Choral music calls upon a different form of participation — that of the spirit and intellect working together. And yes, it requires a degree of musical appreciation that the guitar simply does not.
Next time you're in temple and the choir sings and the organ plays, don't roll your eyes, Jessica. Listen, think, meditate on the words and sounds of our liturgy. You might be moved closer to another understanding of how to "worship the Lord in the beauty of holiness."
Edward H. Wouk | Boston
Writing with heart
I read with great appreciation the March 19 column by Jay Schwartz.
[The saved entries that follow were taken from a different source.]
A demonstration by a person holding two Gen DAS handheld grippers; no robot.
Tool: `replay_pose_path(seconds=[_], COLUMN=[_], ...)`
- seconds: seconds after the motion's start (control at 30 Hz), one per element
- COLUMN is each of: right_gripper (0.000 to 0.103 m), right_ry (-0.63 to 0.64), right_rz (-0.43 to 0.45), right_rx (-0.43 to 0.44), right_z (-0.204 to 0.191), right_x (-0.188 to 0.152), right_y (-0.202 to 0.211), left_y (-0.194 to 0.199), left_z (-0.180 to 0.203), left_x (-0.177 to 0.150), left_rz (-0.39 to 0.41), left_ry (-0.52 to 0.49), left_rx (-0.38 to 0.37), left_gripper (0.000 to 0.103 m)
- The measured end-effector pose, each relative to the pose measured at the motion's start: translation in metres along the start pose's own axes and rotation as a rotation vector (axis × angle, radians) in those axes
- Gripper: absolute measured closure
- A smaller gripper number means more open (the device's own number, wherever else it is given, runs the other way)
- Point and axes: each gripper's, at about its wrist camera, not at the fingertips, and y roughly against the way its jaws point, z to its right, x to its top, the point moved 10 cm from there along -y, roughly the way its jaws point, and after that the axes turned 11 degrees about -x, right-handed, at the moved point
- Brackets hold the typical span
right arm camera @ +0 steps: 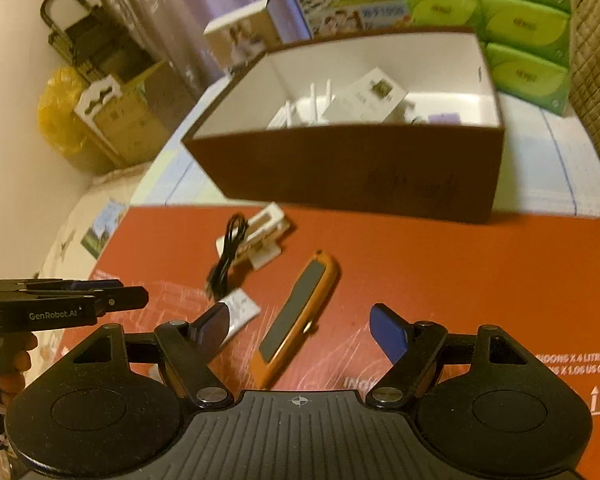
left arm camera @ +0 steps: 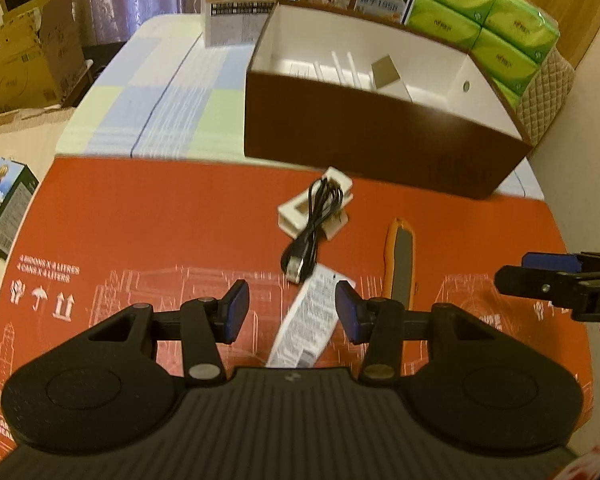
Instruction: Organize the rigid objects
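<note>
right gripper (right arm camera: 300, 330) poised low over the orange utility knife (right arm camera: 296, 322), jaws wide apart, nothing held; blue pads flanking the knife's rear half. left gripper (left arm camera: 292, 308) poised above the printed white packet (left arm camera: 306, 326), jaws apart, nothing held. both items flat on the red cardboard sheet (left arm camera: 140, 216) covering the worktop, near each other but not touching. further back: white cardboard insert (left arm camera: 315, 207) with a black usb cable (left arm camera: 314, 224) draped across it, cable plug resting just beside the packet's far end. brown storage box (left arm camera: 380, 136) at the far edge of the sheet, open top, white items already inside.

step in hand, as judged: pick the knife for transfer into the box.

recommended procedure:
- align the jaws square across the knife's narrow width, near mid-length, to avoid tip droop on lift
- lower until the pads (right arm camera: 388, 336) straddle the body, then close firmly; smooth plastic shell likely to slip under a light grip
- lift straight up, clearing the box's near wall before moving forward
- keep the left gripper clear of the cable to avoid dragging the insert
</note>
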Motion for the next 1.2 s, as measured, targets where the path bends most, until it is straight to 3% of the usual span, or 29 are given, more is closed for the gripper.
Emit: replay_pose_path(seconds=[0.57,0.97,1.2], right_gripper=[0.029,0.048,0.052], right_ry=[0.009,-0.042,-0.045], right_rz=[-0.055,-0.128,-0.145], right_rx=[-0.05,-0.059,-0.075], right_z=[-0.013,-0.023,-0.034], right_x=[-0.021,-0.032,-0.031], right_y=[-0.026,-0.063,-0.082], left_y=[-0.019,-0.037,-0.044], left_z=[0.007,-0.011,-0.023], left_x=[-0.024,-0.03,-0.032], left_rz=[-0.057,-0.104,-0.125], left_ry=[-0.042,-0.044,-0.044], left_rx=[-0.011,-0.003,0.0], left_gripper=[0.06,0.06,0.06])
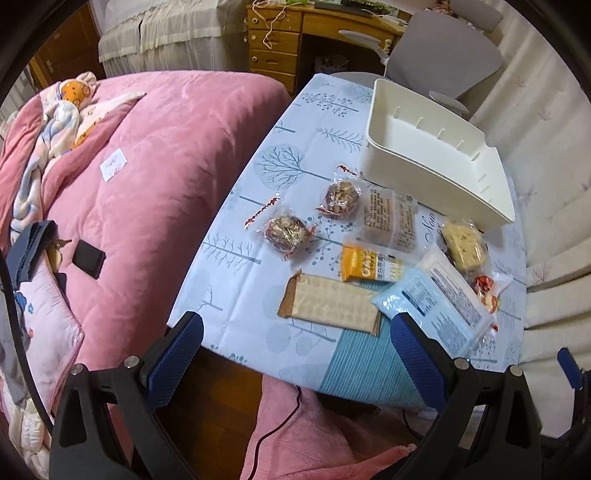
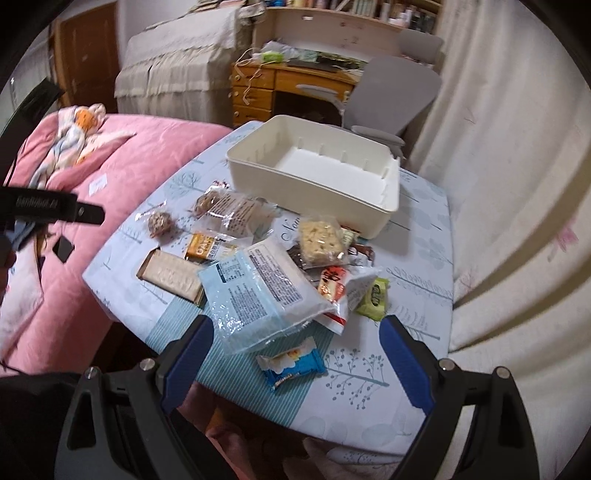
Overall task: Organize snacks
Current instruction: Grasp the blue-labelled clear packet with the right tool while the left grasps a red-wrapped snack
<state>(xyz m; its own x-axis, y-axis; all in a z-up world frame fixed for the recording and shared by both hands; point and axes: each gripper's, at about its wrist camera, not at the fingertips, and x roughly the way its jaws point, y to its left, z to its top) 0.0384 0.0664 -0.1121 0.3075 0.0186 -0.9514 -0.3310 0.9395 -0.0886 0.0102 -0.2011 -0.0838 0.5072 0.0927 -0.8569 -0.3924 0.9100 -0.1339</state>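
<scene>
Several wrapped snacks lie on a small table with a tree-print cloth (image 1: 280,162) (image 2: 417,254). A white empty bin (image 1: 436,147) (image 2: 317,166) stands at the far side. Near the front lie a brown bar (image 1: 328,304) (image 2: 171,275), a large pale blue pack (image 1: 436,299) (image 2: 258,288), an orange oat bar (image 1: 369,264) (image 2: 203,247) and a small blue packet (image 2: 291,363). Two nut cakes (image 1: 286,230) (image 1: 341,197) lie to the left. My left gripper (image 1: 295,354) is open and empty above the front edge. My right gripper (image 2: 295,358) is open and empty above the small blue packet.
A bed with a pink quilt (image 1: 147,166) (image 2: 122,155) borders the table's left side. A grey chair (image 1: 443,48) (image 2: 391,92) and a wooden desk (image 1: 280,33) stand behind the bin. White curtains (image 2: 517,184) hang on the right. A black cable (image 1: 280,424) runs below the table.
</scene>
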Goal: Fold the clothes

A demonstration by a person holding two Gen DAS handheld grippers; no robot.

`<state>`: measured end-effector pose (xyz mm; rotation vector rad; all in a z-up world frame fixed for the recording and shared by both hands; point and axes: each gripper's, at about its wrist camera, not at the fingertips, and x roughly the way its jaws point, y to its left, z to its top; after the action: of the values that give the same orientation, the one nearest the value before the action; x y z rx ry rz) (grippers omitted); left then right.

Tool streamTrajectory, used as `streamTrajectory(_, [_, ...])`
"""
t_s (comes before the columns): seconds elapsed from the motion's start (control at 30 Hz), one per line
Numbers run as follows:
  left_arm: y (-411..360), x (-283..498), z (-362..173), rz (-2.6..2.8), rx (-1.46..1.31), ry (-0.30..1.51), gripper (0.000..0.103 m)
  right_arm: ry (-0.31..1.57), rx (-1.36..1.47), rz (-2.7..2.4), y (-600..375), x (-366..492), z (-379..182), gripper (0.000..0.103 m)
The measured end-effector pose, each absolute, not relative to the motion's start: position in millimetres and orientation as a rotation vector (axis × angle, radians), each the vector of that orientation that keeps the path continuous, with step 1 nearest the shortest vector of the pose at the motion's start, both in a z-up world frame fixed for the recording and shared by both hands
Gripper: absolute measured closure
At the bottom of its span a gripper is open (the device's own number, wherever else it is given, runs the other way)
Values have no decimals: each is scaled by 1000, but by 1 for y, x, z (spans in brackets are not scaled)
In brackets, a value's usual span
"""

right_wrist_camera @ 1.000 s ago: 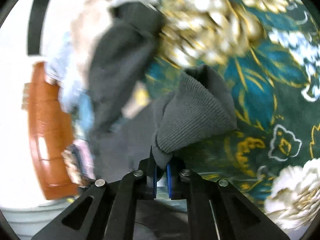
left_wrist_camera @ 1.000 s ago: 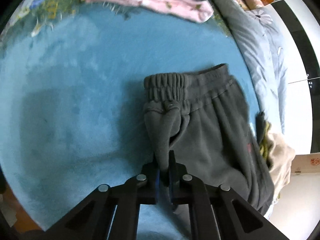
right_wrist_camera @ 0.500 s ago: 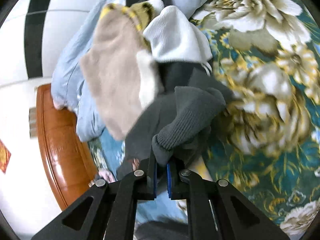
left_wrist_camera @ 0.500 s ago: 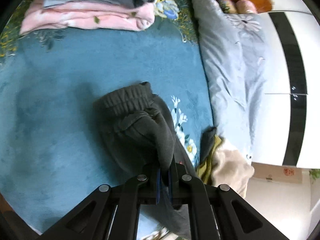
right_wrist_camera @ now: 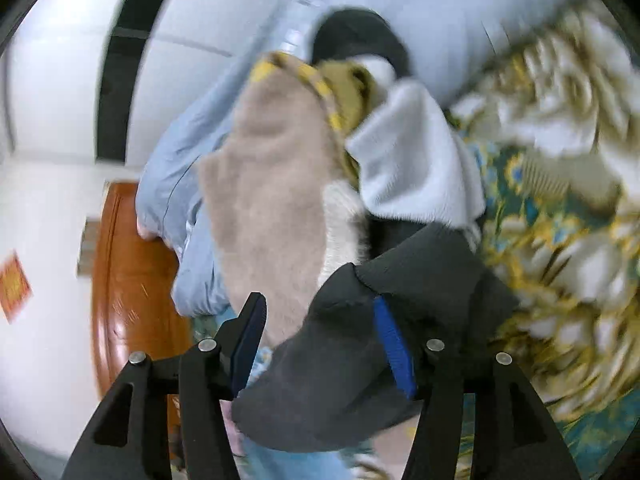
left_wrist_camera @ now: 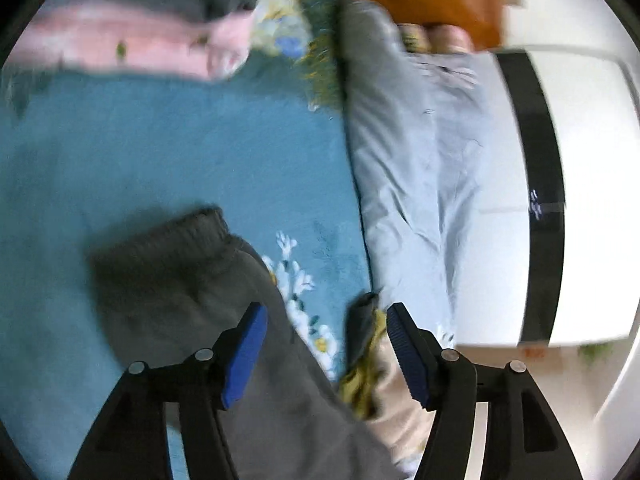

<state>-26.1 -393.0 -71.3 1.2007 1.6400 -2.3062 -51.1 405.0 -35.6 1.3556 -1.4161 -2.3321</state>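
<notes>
Dark grey sweatpants (left_wrist_camera: 192,288) lie on the blue floral blanket (left_wrist_camera: 120,160), elastic waistband toward the upper left. My left gripper (left_wrist_camera: 324,320) is open above their right edge, holding nothing. In the right wrist view another part of the grey pants (right_wrist_camera: 380,344) lies loose between and over the blue pads of my right gripper (right_wrist_camera: 320,316), which is open. Both views are motion-blurred.
A pile of unfolded clothes sits close by: a beige fleece garment (right_wrist_camera: 272,208), a white one (right_wrist_camera: 416,160), a yellow-striped one (right_wrist_camera: 344,84). Folded pink clothes (left_wrist_camera: 132,44) are stacked at the far blanket edge. A light blue duvet (left_wrist_camera: 420,168) and an orange wooden headboard (right_wrist_camera: 124,288) lie alongside.
Both grippers have opened and let go of the grey pants. The pants have dropped onto the blanket, folded over beside the clothes pile.
</notes>
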Motion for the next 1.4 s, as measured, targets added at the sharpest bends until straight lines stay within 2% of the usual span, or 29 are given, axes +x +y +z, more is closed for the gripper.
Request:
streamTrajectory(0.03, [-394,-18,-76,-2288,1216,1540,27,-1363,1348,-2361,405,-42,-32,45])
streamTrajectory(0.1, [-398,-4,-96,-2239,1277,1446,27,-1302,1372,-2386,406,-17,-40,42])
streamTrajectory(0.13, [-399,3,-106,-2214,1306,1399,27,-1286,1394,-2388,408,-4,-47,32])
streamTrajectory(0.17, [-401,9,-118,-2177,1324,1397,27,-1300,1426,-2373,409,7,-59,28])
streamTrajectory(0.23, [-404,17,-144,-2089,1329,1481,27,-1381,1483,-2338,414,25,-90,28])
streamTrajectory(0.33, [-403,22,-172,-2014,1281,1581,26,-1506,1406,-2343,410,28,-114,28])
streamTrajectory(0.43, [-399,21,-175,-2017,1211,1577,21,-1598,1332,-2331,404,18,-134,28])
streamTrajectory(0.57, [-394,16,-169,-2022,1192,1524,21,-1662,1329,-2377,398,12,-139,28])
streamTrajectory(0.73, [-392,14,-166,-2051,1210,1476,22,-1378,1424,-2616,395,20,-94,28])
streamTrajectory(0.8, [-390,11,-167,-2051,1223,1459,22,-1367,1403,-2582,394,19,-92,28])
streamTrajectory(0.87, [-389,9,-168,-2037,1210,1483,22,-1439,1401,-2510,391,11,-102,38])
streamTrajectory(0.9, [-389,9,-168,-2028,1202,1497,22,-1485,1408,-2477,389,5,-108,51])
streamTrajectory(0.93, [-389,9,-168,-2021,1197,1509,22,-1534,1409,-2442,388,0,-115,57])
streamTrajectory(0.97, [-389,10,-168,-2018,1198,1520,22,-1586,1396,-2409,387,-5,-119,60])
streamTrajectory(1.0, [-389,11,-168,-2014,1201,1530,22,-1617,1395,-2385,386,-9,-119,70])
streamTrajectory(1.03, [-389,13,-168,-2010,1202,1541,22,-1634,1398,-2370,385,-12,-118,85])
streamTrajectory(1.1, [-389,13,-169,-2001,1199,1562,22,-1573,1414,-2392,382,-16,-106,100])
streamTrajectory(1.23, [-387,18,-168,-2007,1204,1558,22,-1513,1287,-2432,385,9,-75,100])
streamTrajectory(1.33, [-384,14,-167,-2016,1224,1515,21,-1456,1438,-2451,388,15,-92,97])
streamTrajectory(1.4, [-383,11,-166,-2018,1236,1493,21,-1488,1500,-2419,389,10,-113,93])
I felt that his writing had heart and spoke to me about a deeper current running through the experience of being Jewish, a current that one often discovers in silence.
Perhaps it is the artist's or philosopher's sensibility that I appreciate. However, I must say that I have often been disturbed by what I see represented of the Jewish community in j. I have noticed disconcerting attitudes in articles and letters that seem to be working extraordinarily hard to be "right," or to defend against threats, or to claim bragging rights (such as the celebrities column that talks about famous Jews who are highlighted simply for being Jewish rather than for accomplishments that exemplify Jewish values).
Are we special just because we're Jewish? I believe that this is one of the reasons that many Jews, myself included, feel so disaffected from organized Judaism.
As a community, perhaps we have forgotten how to listen, and how to talk to one another from our hearts about the simple struggles of being human, and, consequently, when we reach out, what we find has no substance, only volume.